Follow my tweets on twitter!

Pages

Jumat, 13 Maret 2015

Old Words



Bukan berharap untuk bersama lagi, sekedar bertemu saja kesempatan itu sudah lebih kecil dari setetes hujan diantara hujan lainnya. Tapi mengapa ia mau menunggu? Berjalan kedepan dengan tubuh menghadap belakang, bercanda ria dengan sekitar tapi masih menulis cerita pilu masa silam. Setiap goresan tinta miliknya hanya untuk sang kekasih, untuk orang yang masih ditunggunya.
                                        
Dia berkata padaku...
"Rumahmu bukan seperti rumah para petani dihamparan padang, hanya sesaat diperlukan dan kemudian ditinggalkan. Pantaskah itu disebut perteduhan...? Kalau kamu masih belum mendapatkannya maka carilah. Tapi aku mengerti, tentang mata, tentang hati, ada yang tak bisa dilihat & disadari oleh keduanya ketika berhadapan langsung dengan sebuah kebesaran... Seperti sebuah gedung, kamu tak cukup hanya tegak menatap, tapi kamu perlu menengadahkan pandangan, agar tau arti sebuah ketinggian. Bukan mustahil, ada sesuatu yang besar disekitarmu sekarang, hanya kamu yang belum menyadari."

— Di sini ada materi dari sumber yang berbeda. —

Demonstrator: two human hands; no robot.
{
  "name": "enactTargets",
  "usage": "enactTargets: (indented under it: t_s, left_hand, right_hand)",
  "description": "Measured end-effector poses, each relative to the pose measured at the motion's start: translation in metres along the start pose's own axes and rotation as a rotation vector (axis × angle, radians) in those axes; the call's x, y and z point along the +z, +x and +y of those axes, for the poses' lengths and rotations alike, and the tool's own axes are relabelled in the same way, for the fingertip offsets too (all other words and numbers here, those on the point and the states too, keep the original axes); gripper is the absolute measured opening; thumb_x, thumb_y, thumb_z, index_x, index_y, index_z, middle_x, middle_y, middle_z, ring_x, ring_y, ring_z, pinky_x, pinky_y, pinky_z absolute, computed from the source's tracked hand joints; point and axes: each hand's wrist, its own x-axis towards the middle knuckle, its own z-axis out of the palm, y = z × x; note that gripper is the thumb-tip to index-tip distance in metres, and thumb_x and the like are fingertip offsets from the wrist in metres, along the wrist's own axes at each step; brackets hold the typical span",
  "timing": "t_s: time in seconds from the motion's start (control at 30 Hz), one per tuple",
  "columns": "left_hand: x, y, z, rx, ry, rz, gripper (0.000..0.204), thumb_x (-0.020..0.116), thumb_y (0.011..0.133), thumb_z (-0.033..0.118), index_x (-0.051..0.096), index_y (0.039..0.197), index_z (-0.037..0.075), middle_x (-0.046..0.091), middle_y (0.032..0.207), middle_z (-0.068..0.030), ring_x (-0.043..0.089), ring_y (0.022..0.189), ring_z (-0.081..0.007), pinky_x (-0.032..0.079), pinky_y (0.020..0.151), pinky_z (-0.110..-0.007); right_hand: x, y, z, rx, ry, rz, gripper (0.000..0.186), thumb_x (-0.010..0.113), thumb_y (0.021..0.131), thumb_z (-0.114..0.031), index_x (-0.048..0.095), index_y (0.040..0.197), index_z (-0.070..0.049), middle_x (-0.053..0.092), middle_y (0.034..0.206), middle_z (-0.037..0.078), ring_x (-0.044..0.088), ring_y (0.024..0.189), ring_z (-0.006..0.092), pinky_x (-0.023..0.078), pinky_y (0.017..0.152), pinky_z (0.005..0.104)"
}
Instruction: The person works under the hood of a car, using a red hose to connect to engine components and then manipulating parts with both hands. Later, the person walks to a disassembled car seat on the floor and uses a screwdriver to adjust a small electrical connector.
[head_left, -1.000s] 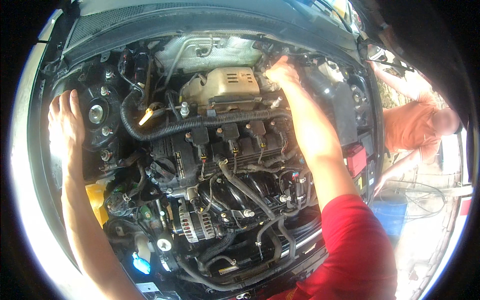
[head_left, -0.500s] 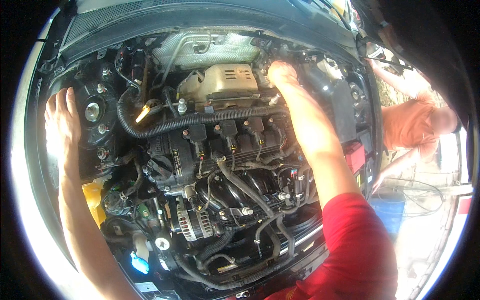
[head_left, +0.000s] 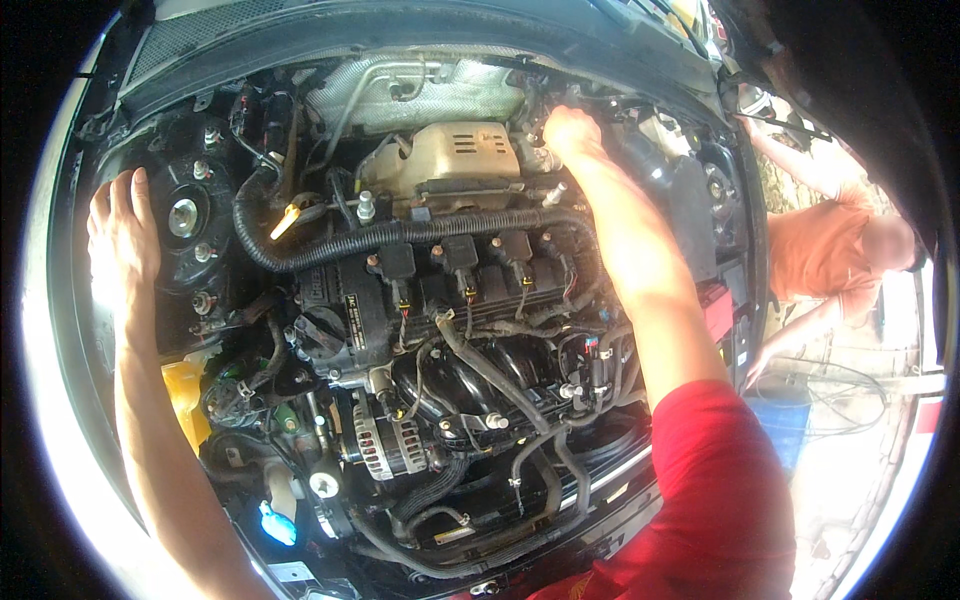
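My left hand [head_left: 122,225] rests with its fingers apart on the car's left inner fender edge, beside the black strut mount [head_left: 183,218]. My right hand [head_left: 570,135] reaches to the back right of the engine, fingers curled at parts just right of the metal heat shield [head_left: 445,150]; what they grip is hidden. Below lie a thick corrugated hose [head_left: 385,243], a yellow-handled dipstick [head_left: 285,222] and a row of ignition coils [head_left: 457,255] on the black engine cover [head_left: 350,320].
A co-worker [head_left: 820,250] in an orange shirt leans at the car's right side. Near them stand a red-covered battery terminal [head_left: 716,310] and a blue drum [head_left: 778,430]. A yellow reservoir [head_left: 183,390] and blue cap [head_left: 278,522] sit at left. The raised hood [head_left: 840,90] edges the view.
My right hand shifts slightly at the back of the engine, lower half a second ago and higher again now. My left hand stays on the fender, appearing slightly higher in view.
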Motion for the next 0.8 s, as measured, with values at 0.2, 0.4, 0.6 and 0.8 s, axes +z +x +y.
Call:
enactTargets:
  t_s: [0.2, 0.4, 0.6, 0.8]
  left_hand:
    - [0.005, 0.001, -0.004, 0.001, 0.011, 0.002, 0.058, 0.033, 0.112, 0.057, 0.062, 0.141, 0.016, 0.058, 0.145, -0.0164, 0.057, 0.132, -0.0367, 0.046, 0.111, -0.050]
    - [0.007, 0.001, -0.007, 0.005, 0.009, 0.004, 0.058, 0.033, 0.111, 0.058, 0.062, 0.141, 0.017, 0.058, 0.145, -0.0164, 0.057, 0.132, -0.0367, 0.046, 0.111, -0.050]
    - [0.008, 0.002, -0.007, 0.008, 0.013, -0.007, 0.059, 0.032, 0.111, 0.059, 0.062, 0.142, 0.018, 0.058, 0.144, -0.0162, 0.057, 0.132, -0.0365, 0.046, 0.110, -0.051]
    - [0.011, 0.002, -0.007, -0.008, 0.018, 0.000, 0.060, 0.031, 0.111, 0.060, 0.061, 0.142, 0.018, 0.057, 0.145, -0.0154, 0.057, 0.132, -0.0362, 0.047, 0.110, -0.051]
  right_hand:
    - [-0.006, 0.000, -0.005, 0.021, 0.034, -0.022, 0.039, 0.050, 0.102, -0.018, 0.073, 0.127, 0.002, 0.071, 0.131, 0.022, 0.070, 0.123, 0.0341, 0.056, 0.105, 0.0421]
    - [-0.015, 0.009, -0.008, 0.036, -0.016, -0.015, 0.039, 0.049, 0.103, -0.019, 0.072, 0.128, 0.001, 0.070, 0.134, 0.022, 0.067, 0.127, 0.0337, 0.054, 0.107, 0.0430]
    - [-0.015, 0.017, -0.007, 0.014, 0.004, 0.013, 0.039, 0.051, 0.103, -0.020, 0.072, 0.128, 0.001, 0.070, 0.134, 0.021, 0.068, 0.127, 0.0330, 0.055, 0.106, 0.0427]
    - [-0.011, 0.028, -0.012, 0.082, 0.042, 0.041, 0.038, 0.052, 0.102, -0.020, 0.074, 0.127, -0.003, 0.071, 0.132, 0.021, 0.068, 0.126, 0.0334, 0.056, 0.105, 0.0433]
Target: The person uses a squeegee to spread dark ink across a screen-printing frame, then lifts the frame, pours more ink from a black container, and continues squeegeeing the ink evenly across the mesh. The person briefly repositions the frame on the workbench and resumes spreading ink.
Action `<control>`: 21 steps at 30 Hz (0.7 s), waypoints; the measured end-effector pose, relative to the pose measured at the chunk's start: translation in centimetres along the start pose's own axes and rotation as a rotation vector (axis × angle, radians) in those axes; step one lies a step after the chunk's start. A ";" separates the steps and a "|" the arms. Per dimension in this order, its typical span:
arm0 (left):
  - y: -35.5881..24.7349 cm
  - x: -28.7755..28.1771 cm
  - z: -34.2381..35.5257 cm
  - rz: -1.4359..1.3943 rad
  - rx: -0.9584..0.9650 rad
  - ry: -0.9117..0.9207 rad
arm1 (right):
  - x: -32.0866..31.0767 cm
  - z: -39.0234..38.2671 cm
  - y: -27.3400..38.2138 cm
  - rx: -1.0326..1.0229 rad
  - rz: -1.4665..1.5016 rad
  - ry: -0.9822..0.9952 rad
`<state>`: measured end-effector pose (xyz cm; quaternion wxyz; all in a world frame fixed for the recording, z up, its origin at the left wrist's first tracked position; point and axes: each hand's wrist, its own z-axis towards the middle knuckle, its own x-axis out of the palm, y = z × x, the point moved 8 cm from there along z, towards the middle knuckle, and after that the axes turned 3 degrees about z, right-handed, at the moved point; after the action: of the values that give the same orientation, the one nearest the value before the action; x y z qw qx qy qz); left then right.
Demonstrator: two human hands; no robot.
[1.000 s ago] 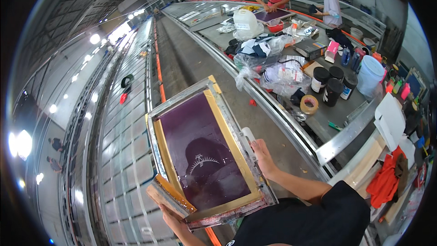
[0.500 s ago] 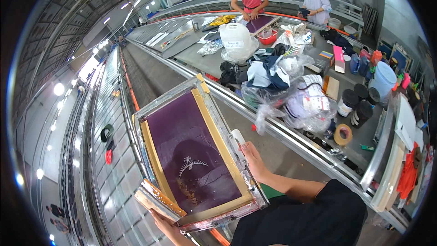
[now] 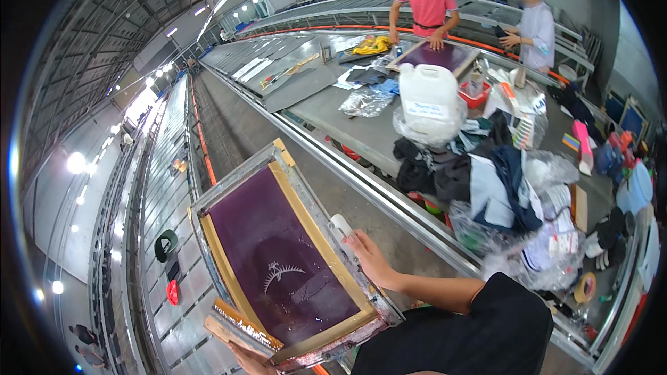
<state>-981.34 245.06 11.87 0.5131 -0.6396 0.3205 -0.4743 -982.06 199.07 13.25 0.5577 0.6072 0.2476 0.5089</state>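
A screen printing frame (image 3: 367,317) with purple mesh (image 3: 253,210) and tan tape along its inner edges is tilted in front of me. A pale spiky curved design (image 3: 285,272) shows on the lower mesh, with wet specks below it. At the lower left corner, my left hand (image 3: 251,360) is closed round a wooden squeegee (image 3: 240,335) with an orange-brown blade, pressed against the frame; some fingers are hidden. On the frame's right side, my right hand (image 3: 369,258) is closed round a white handle-like piece (image 3: 340,225).
Right of me, a long table (image 3: 347,135) bears a white jug (image 3: 429,97), dark clothes (image 3: 500,191), plastic bags and a tape roll (image 3: 585,287). A person in pink (image 3: 431,7) leans over another purple screen (image 3: 451,57). A cap (image 3: 165,245) lies on the left table.
My view has swung so that the right table's things sit further right and lower. The frame sits slightly lower left, still in both hands. One hand of the person in pink has moved aside.
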 end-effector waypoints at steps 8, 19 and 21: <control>3.5 7.3 18.5 0.039 -0.011 -0.105 | 7.5 19.8 -7.4 0.128 0.032 0.073; 3.4 18.8 48.0 0.117 -0.046 -0.026 | 16.7 43.3 -10.0 0.059 0.008 -0.092; 3.9 20.7 52.5 0.129 -0.052 -0.011 | 17.3 46.9 -11.9 0.039 0.000 -0.136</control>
<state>-924.76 243.93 12.70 0.5275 -0.6333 0.3703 -0.4285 -930.75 197.14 14.65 0.5611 0.6512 0.2191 0.4616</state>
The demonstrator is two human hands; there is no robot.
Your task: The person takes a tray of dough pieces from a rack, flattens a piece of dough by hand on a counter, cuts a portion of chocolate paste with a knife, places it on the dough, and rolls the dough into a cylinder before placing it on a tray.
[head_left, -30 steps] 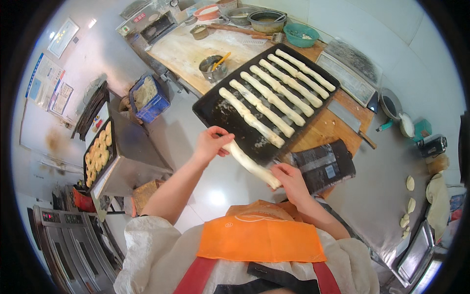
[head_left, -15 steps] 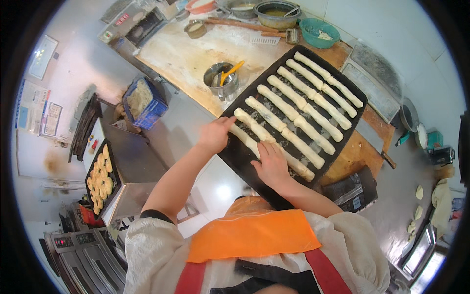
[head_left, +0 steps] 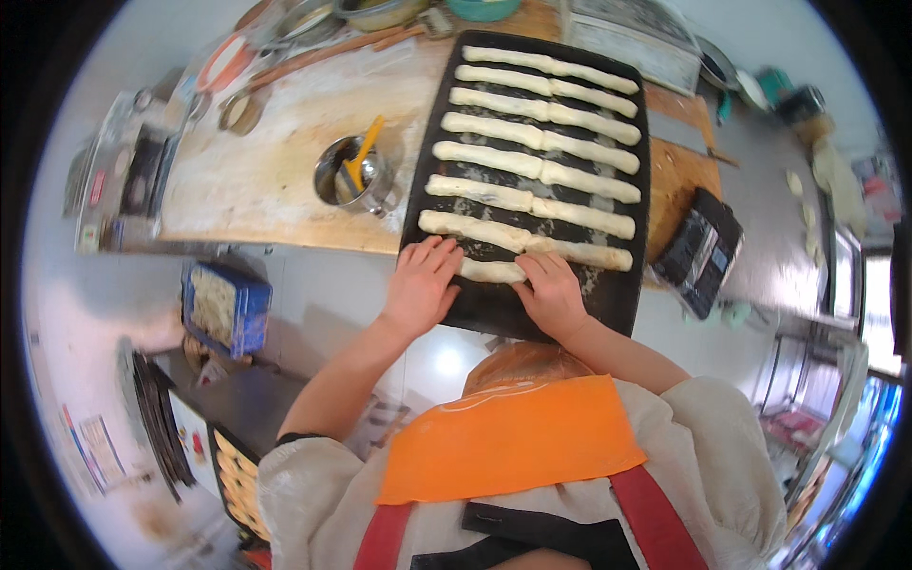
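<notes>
A short pale dough stick (head_left: 491, 272) lies along the near part of a black baking tray (head_left: 532, 321). At its left end, the fingers of my left hand (head_left: 424, 282) curl over it. My right hand (head_left: 554, 292) has its fingers closed over the other end, its fingertips by the neighbouring row. Beyond it, several rows of longer dough sticks (head_left: 484, 193) run side by side across the tray, pairs meeting end to end near the middle. The ends under my fingers are hidden.
Left of the tray, a metal pot (head_left: 353, 176) holds a brush with a yellow handle (head_left: 371, 138) on the floury wooden table (head_left: 256, 180). A black package (head_left: 700, 252) lies at right. Below left are a blue crate (head_left: 249, 313) and a tray of baked pieces (head_left: 239, 480).
My view has turned, so the tray now sits straighter in front of me. Both hands stay at the near dough stick, now placed at its two ends.
</notes>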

Mungkin itu sebuah ungkapan bahwa dalam dirinya, terdapat kisah yang bukan hanya dengan mudah untuk berlari begitu saja. Aku terbiasa menertawakan mereka yang menangis tersedu hanya untuk sebuah cerita cinta. Tapi untuk keteguhannya, sedikitpun aku tak pernah berfikir kisah cinta itu pantas untuk diremehkan. Ia lebih dari sekedar mengerti tentang waktu yang lama berjalan. Tentang cinta yang tak akan pernah berakhir sampai akhir cerita yang telah ditentukan, terkadang tak ada pilihan untuk kita berputar arah atau kata selamat dari keterpurukan. Tapi dituliskannya lagi, “ Aku baik-baik saja, hanya saja tak sebahagia saat bersamanya.” Apakah cinta memang bisa membuat suatu ikatan yang indah? Aku tak tau, aku tak pernah melihatnya, tak pernah mendengar suaranya. Tapi ia begitu nyata, setelah melihat penantiannya yang begitu setia tanpa berpaling, tanpa menyalahkan cinta yang disimpanya tidak terasa manis. Kini semuanya tenggelam lagi saat berkurang cahaya, mimpi-mimpiku hanya sebuah keramahan fatamorgana. Aku tak sekuat dirinya, yang dalam diam menerka, mencari tahu arti kehidupan meski bukan hal mudah untuk mencari sebatang jarum yang tenggelam menyusup dalam kabut pekatnya takdir.